WHERE & WHEN: Nottingham (Rock City), Friday 6th July 2012 
COMMENTS: The 1980s were kinder to The Psychedelic Furs than they probably ought to have been. For a band whose first couple of albums – despite some fine sonically-questing moments and interesting dynamics – suggested a somewhat limited commercial appeal and a very definite shelf-life, one glittering movie tie-in moment has kept them fondly remembered outside of their apostolic circle and still able to chip out a living three decades on. They deliver this bittersweet salt-and-sugar pill very early in the set, but PRETTY IN PINK is not thrown away with even the slightest hint of obligation or embarassment. The band know its part in their legacy, and are almost certainly keen to do it justice – and, anyway, regardless of crass associations the song stands the test of time (particularly now it is shorn of its 80s production-traps). One is infected, then transported, for a few moments before being left briefly musing on whether Molly Ringwald, star of the film that made the hit, has a similarly positive and tireless nostalgia for its career-changing fortune. The perfect pop of HEAVEN, with its rivetingly beautiful melodic verses outshining its slightly crass euphoric stadium-choruses, is also a very high highlight. Seasoned frontman Richard Butler treats all of the songs – including a foot-to-the-floor INTO YOU LIKE A TRAIN – with grin-inducing physical prowess: bouncing on the spot like a comeback-bout boxer waiting for the bell, spinning like a middle-aged bobbin or, mostly, being slightly too literal with his mime-the-lyrics David Bowie affectations. Sax player Mars Williams almost steals the show with an outrageously visceral solo that shatters preconceptions of what a sax solo should be – and then fits the pieces back together with mostly only the sharp edges showing. It’s clear the band enjoy themselves as much as anyone.

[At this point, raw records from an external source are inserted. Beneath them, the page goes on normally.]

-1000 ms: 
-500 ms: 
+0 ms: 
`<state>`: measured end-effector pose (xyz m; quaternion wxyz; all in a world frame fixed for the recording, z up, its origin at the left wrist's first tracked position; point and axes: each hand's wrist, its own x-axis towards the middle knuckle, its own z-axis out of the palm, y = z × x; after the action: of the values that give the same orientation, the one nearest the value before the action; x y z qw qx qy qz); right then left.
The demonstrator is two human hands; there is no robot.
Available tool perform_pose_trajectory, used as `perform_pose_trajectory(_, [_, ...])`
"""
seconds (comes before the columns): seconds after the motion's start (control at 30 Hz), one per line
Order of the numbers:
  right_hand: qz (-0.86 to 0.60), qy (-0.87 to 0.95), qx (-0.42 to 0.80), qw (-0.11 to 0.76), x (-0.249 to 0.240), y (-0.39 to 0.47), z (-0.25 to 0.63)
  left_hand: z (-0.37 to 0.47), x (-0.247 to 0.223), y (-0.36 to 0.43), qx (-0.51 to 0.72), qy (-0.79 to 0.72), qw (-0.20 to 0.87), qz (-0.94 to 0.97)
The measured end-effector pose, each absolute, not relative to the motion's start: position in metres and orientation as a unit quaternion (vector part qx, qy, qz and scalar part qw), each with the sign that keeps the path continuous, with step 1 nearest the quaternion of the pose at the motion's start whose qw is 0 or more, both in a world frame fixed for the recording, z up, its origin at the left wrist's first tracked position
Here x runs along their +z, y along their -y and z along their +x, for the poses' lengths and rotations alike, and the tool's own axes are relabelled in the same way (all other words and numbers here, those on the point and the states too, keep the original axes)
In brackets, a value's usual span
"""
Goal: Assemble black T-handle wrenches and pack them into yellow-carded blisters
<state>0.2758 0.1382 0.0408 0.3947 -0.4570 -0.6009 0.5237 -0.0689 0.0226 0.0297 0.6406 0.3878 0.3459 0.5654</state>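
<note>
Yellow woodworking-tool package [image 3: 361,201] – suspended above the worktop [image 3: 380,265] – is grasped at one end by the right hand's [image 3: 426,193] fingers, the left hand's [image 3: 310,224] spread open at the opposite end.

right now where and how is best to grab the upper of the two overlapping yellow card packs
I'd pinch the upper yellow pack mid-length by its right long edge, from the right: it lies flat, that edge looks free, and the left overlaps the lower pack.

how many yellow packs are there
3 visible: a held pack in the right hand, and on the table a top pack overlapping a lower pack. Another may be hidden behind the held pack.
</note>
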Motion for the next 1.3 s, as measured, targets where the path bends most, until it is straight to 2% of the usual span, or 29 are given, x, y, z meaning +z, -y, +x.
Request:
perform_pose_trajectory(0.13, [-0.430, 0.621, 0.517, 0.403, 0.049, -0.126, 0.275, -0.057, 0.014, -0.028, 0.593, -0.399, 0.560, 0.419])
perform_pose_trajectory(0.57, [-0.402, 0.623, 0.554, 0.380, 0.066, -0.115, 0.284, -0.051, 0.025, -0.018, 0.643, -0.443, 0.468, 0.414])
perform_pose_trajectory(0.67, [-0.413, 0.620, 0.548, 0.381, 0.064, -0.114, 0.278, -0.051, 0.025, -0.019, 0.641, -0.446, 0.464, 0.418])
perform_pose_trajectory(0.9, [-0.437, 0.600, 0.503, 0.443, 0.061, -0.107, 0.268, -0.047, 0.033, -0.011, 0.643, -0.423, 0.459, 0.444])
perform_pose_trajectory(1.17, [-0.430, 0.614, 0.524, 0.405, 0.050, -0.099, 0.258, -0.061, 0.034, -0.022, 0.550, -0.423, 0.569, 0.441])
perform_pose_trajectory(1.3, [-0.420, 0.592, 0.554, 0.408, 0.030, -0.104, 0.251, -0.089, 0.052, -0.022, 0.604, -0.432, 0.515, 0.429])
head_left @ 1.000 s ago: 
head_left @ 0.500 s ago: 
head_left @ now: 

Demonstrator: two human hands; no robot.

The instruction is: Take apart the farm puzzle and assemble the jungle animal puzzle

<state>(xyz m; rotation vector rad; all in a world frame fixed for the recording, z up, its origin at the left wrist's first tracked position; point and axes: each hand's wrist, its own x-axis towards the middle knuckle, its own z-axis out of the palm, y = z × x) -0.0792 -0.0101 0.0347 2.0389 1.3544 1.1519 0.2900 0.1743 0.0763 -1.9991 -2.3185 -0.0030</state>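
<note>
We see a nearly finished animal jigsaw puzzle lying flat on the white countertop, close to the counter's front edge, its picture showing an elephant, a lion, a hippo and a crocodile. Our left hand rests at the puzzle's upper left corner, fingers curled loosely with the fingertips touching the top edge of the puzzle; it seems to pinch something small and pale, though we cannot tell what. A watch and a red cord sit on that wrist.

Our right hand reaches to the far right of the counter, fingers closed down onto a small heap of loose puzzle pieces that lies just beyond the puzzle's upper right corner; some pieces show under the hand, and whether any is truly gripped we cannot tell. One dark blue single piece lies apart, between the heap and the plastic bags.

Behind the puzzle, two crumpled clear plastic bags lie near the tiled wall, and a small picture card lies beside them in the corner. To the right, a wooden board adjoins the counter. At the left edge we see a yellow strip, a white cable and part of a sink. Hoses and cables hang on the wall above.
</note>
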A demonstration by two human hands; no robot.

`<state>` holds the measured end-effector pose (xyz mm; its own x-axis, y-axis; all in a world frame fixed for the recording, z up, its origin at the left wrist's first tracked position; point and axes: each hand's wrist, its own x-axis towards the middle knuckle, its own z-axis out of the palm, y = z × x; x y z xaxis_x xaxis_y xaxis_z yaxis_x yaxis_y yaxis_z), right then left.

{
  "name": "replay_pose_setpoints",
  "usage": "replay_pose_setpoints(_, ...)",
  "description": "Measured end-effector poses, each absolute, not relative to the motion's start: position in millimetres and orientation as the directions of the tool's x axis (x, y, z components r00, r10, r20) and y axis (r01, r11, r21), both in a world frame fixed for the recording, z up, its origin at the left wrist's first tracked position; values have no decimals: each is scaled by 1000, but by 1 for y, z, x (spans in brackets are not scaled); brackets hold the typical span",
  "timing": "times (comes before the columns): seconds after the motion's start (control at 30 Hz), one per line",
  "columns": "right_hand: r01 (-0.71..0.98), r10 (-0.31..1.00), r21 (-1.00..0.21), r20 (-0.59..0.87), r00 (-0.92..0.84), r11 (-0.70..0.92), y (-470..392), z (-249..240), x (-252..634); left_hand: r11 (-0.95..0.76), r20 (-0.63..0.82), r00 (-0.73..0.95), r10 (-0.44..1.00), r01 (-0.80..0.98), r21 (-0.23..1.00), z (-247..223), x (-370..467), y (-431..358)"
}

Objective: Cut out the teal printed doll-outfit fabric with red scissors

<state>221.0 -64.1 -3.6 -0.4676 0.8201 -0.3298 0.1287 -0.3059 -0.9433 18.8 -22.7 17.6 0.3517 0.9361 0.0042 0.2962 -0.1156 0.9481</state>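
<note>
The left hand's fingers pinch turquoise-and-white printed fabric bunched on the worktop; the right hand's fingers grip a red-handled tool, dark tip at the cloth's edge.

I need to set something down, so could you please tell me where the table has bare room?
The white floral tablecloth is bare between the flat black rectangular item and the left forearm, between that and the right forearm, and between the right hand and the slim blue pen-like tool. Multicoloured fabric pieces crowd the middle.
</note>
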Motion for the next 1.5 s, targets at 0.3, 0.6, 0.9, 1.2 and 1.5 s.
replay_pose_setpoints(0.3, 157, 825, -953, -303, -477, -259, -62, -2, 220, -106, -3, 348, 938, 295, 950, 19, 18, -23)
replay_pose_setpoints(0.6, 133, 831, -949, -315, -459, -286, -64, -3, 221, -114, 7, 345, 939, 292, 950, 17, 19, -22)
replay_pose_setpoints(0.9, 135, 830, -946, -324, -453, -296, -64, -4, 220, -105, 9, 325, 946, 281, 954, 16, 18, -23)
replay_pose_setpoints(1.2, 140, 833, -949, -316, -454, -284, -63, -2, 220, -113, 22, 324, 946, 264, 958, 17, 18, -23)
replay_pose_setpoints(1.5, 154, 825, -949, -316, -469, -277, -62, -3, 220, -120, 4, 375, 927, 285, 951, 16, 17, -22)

THE AUDIENCE: An endearing and aromatic blend of hairsprays and paunch.
FOOD & DRINK: Seven pounds for a can of Red Stripe and a glass of lemonade.
IT MADE ME THINK… …less Stooges-influenced wall-of-sound workouts with saxophone psychedelia clamouring to go over-the-top, and a handful more songs like the superbly crafted LOVE MY WAY, HEAVEN and PRETTY IN PINK could have made this band enormous in their day.